Before this date, we had much less listed companies in the database

In [None]:
_ff = _ff.loc['1963-07':]

In [None]:
print('Annualised Sharpe ratios of SMB and HML:')
print(np.sqrt(12) * _ff[['smb','hml']].mean() / _ff[['smb','hml']].std())

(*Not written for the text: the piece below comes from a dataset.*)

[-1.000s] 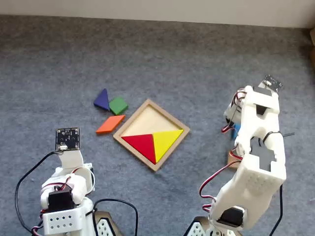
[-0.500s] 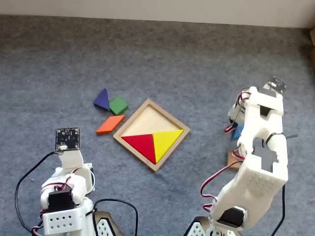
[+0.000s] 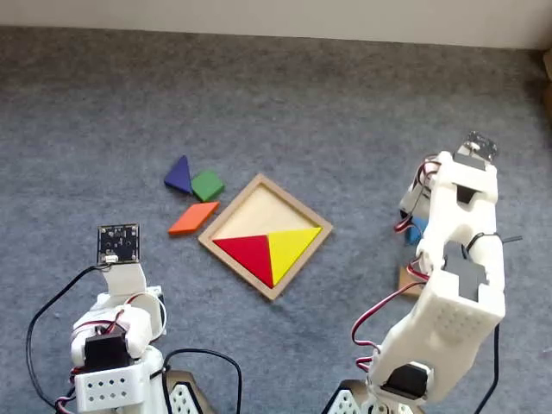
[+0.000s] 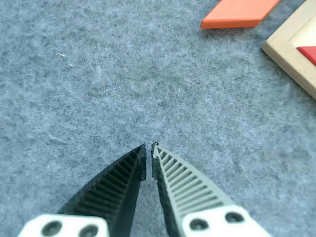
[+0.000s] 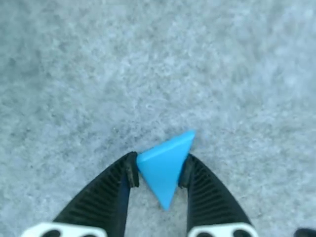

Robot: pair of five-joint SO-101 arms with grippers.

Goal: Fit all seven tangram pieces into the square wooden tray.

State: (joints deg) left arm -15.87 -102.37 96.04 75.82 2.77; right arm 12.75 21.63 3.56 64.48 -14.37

### Cumulative performance of HML and SMB

* Transform the data such that they have the same in-sample volatility (roughly the same amount of investment risk) 
* Compute cumulative returns of HML and SMB

In [None]:
ff_factors_plot = _ff[['smb', 'hml']]

### Normalize the monthly standard deviation to be 1%
ff_factors_plot = 0.01 * ff_factors_plot / ff_factors_plot.std()
ff_factors_plot.std()

In [None]:
plt.rc('figure', figsize=(10, 5))
(ff_factors_plot+1).cumprod().plot()

### Can SMB and HML explain the cross-section of 25 size- and value-sorted portfolios studied in lecture 10?

In lecture 10, we show that the CAPM fails to explain the cross-sectional spreads of average returns. 

* In the conditional/unconditional model, a higher market beta often implies a lower expected returns $\implies$ failure of CAPM.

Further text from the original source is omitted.